Bring together all lines from the listing below that contain the string "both".

↓↓↓

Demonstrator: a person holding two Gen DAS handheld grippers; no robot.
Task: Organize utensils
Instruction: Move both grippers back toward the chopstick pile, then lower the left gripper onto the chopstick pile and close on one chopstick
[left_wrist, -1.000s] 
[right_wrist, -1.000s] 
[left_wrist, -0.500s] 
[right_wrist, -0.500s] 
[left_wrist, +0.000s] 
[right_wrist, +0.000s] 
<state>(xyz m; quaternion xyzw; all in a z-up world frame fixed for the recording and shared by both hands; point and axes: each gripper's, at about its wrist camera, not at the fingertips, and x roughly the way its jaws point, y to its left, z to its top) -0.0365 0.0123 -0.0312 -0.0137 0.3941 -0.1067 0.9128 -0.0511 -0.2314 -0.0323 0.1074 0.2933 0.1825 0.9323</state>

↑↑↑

*TASK ANSWER:*
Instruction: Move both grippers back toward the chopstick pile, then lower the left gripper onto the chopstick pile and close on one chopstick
<state>(xyz m; quaternion xyzw; all in a z-up world frame fixed for the recording and shared by both hands; point and axes: each gripper's, at about its wrist camera, not at the fingertips, and x roughly the way its jaws point, y to its left, z to its top) -0.0365 0.0123 -0.0312 -0.0137 0.3941 -0.1067 0.9128 -0.0511 -0.2314 -0.0323 0.1074 0.2933 0.1825 0.9323</state>

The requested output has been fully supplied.